Their bread and butter has been to stigmatize other people.
In DEI terms, they consider themselves the ‘in group’ and for reasons ranging from media companies with agendas, conservative billionaires with think tanks and PACs waging influence campaigns, to voter inaction and gerrymandering, they’ve largely felt that they were ‘normal’ in their beliefs, morally correct, ‘mainstream’ and on the cusp of winning the culture war they insisting is being waged upon them. The assumption that they are normal, right, and justified in their whack beliefs allows them to live an unexamined life.
Trump has largely been their figurehead for the last 9ish years, and he’s so shameless that people calling him weird has no effect on him. I think people have idolized and embraced that shamelessness. Now JD Vance is up there sharing the spotlight and instead of being unmemorable like Pence, he’s not only weird like Trump and his followers, but also awkward and doesn’t steamroll his way through the weird stuff he says. I don’t stay up on conservative news, but whenever I see news about Vance on my feeds recently, it seems like he’s having a ‘please clap’ moment. He’s throwing water on their whole movement with his lack of charisma, and it’s breaking the illusion, so when folks get called weird, that armor just isn’t there.

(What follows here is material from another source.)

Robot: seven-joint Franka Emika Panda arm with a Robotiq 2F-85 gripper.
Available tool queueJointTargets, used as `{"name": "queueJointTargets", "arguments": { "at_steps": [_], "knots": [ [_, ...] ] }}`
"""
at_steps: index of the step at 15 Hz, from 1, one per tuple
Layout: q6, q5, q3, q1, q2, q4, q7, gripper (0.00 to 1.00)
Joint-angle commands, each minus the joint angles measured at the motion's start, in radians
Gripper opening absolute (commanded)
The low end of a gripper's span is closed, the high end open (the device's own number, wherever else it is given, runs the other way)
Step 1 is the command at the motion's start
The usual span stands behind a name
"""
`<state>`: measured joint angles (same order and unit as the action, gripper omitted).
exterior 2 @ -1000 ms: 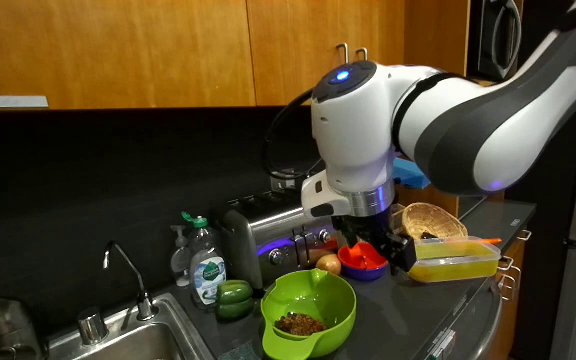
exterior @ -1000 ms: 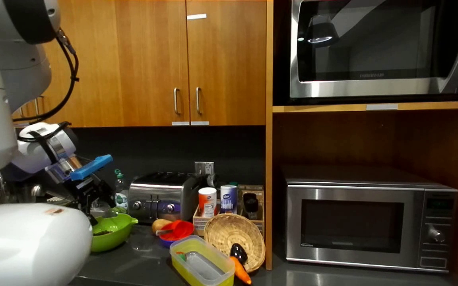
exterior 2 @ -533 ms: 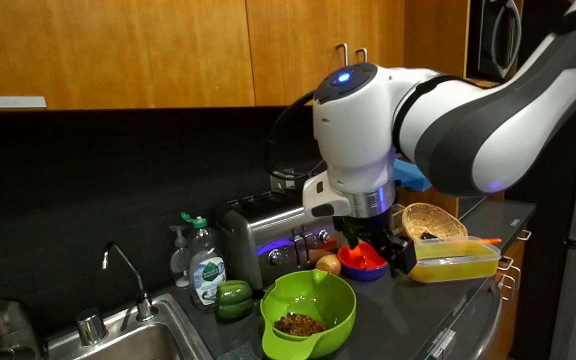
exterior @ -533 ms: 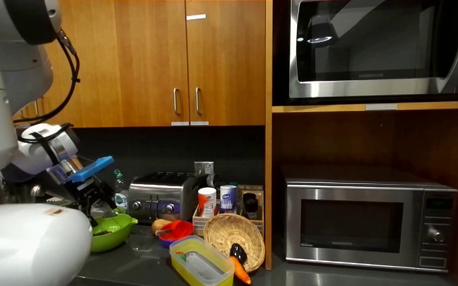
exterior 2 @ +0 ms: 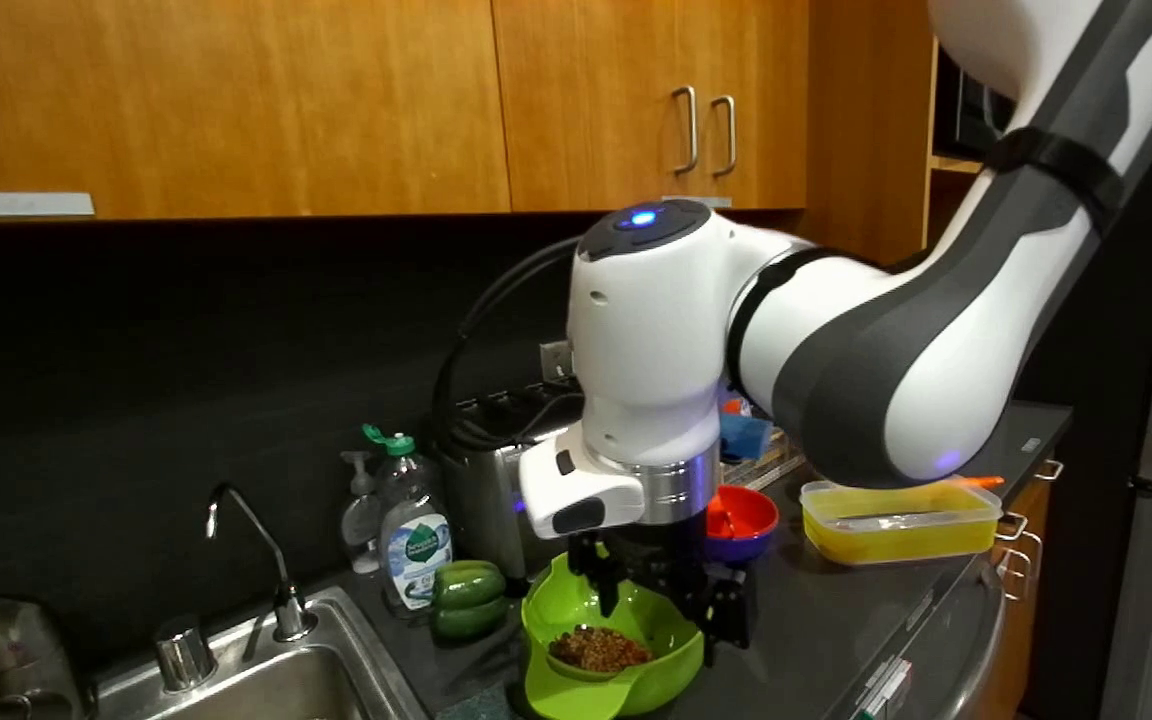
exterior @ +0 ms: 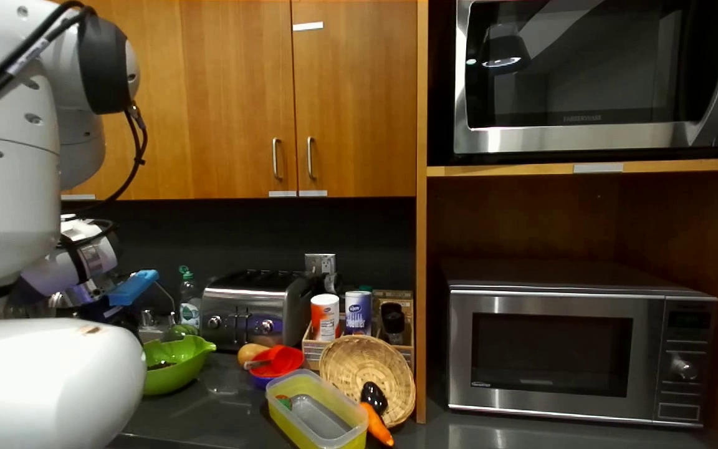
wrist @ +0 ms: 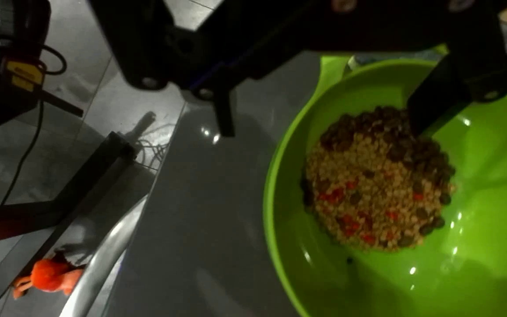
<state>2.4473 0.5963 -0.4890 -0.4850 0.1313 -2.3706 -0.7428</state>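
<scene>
A lime-green bowl with a spout and a handle stands on the counter. It holds a heap of dry mix in tan, dark brown and red bits. My gripper is open above the bowl's rim, with nothing between its fingers. In the wrist view one finger hangs over the bowl's inside, and its opposite finger is outside the rim, over grey counter. An exterior view has the gripper in front of the bowl's far side; whether it touches cannot be told. The white arm link mostly hides the gripper elsewhere.
Behind the bowl stand a toaster, a soap bottle and a green pepper. A red bowl sits nearby, with a yellow container and a wicker basket farther along. The sink lies to one side.
The arm stood nearly still at first. During the last half second the gripper moved down and across from beside the red bowl to over the green bowl, turning as it went. It stayed open.
</scene>
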Motion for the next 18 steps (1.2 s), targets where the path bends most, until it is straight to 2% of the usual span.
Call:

MAGA folks being called weird in mass media confronts the illusion of normalcy and stigmatizes them as being part of an ‘out group.’
I don’t think they’re mad about being called weird, necessarily. I think they’re mad at being told their beliefs are abnormal by what seems like a majority. It’s a crap shoot on whether or not that results in self-reflection, or that folks will be whipped up into more hatred against others.
I think so long as the response is continued mockery of the figure heads (Trump, Vance, etc), or attacks are on the beliefs but not the regular people, even the hateful ones will exhaust themselves.